• [TASK GOAL]:
Take the material below and reproduce, word for word, only the lines from the line with "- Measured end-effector" through the line with "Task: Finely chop".

▽

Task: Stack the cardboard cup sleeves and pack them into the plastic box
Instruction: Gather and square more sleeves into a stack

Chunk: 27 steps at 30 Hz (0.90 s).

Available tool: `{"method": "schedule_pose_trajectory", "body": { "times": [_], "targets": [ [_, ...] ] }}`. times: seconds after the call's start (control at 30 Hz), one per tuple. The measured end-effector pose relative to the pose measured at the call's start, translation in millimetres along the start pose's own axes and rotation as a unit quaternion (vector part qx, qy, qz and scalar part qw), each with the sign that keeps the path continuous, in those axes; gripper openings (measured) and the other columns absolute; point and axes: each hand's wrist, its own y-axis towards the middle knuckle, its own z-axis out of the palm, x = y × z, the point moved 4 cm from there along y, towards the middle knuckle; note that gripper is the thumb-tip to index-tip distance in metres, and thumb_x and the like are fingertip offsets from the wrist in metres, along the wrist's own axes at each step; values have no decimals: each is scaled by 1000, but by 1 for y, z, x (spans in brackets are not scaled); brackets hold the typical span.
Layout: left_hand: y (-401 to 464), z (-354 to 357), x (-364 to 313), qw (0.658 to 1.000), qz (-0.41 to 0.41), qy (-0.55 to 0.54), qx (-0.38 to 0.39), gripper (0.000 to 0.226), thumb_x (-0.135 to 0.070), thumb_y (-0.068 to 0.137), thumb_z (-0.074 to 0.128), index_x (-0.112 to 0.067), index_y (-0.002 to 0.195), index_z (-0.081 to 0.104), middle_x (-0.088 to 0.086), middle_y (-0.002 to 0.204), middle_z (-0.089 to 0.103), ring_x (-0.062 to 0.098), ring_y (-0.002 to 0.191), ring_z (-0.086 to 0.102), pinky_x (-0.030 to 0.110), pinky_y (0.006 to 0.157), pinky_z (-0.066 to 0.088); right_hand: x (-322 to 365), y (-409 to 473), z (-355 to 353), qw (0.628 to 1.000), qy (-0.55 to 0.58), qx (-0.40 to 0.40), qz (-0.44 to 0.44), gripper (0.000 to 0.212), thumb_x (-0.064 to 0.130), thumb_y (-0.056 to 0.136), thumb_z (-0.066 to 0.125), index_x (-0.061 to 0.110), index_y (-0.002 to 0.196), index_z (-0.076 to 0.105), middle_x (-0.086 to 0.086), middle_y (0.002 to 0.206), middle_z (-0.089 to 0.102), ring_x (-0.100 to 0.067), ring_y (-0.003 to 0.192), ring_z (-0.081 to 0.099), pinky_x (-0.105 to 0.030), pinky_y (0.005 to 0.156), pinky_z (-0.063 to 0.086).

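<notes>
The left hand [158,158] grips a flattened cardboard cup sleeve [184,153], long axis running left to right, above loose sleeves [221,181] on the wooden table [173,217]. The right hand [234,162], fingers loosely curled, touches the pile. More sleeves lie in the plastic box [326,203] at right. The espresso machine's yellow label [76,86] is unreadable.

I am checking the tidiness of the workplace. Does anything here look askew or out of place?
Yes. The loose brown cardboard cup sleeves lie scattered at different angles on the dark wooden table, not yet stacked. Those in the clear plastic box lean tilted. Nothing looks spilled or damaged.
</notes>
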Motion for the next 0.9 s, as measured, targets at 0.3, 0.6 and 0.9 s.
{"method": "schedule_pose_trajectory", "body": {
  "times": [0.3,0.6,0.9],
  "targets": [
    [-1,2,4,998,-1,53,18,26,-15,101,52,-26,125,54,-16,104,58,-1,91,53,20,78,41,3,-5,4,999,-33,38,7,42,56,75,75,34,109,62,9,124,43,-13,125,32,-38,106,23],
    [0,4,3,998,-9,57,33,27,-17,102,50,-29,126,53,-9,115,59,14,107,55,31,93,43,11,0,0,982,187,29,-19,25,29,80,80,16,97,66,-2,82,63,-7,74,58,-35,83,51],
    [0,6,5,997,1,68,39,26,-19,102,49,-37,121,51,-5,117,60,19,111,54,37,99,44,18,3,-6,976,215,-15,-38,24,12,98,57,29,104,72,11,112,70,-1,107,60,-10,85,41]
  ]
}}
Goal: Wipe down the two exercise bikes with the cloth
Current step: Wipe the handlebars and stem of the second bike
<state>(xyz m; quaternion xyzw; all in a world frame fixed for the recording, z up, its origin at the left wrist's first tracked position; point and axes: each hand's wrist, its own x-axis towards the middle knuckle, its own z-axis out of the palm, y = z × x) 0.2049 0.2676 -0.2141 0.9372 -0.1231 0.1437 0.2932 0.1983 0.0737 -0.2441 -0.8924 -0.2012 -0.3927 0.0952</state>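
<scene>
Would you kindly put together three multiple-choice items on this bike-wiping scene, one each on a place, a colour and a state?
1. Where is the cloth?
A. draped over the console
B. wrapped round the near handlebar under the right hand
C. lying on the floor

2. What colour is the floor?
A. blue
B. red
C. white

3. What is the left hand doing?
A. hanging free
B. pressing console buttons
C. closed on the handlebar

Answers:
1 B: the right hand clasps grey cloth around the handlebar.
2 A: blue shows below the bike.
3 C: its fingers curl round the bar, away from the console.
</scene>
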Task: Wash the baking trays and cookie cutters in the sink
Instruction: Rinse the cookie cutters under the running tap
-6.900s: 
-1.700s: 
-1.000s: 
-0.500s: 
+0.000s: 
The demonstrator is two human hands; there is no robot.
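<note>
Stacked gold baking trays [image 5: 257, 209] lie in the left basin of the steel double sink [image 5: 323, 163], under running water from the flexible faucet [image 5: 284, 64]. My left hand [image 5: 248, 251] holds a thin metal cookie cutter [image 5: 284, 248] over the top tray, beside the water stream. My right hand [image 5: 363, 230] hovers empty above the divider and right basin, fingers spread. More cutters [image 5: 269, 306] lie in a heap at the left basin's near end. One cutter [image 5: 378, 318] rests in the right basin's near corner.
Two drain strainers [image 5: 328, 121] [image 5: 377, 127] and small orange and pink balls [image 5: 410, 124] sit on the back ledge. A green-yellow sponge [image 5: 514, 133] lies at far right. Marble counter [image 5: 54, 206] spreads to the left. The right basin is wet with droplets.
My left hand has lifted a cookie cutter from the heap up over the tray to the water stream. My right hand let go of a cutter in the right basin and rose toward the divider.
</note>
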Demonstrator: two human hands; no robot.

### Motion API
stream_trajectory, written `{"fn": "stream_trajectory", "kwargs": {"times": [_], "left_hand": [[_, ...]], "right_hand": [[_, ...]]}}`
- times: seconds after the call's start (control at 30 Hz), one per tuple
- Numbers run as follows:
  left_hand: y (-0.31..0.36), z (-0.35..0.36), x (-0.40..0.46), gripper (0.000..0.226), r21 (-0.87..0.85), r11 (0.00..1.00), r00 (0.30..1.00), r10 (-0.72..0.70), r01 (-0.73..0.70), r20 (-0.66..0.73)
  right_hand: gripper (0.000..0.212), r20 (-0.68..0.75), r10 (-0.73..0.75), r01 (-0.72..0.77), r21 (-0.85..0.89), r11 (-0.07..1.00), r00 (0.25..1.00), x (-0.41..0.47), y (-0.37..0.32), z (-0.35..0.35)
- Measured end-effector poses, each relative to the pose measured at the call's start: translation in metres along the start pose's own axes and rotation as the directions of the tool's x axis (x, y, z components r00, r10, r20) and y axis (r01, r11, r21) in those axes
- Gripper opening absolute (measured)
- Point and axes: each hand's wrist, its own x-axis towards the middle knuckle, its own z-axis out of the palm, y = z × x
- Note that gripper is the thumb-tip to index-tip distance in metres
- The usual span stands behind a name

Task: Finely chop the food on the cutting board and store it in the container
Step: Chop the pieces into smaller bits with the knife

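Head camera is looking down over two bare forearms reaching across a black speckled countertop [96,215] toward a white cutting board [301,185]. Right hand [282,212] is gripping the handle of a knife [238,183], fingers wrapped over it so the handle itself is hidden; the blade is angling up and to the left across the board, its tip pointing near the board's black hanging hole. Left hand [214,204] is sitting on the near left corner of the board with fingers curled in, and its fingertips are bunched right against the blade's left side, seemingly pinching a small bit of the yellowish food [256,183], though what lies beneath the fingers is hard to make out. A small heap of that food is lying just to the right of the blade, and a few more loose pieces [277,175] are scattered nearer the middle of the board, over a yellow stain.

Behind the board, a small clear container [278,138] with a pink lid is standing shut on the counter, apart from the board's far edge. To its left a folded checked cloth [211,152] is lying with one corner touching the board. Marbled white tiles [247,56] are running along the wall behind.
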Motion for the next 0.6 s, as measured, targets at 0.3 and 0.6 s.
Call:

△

• [EXPECTED OUTPUT]:
- Measured end-effector poses, each relative to the pose measured at the call's start: translation in metres along the start pose's own axes and rotation as the directions of the tool's x axis (x, y, z components r00, r10, r20) and y axis (r01, r11, r21) in those axes
- Gripper opening absolute (measured)
- Point and axes: each hand's wrist, its own x-axis towards the middle knuckle, its own z-axis out of the palm, y = z × x
- Note that gripper is the thumb-tip to index-tip distance in metres
- The usual span stands behind a name

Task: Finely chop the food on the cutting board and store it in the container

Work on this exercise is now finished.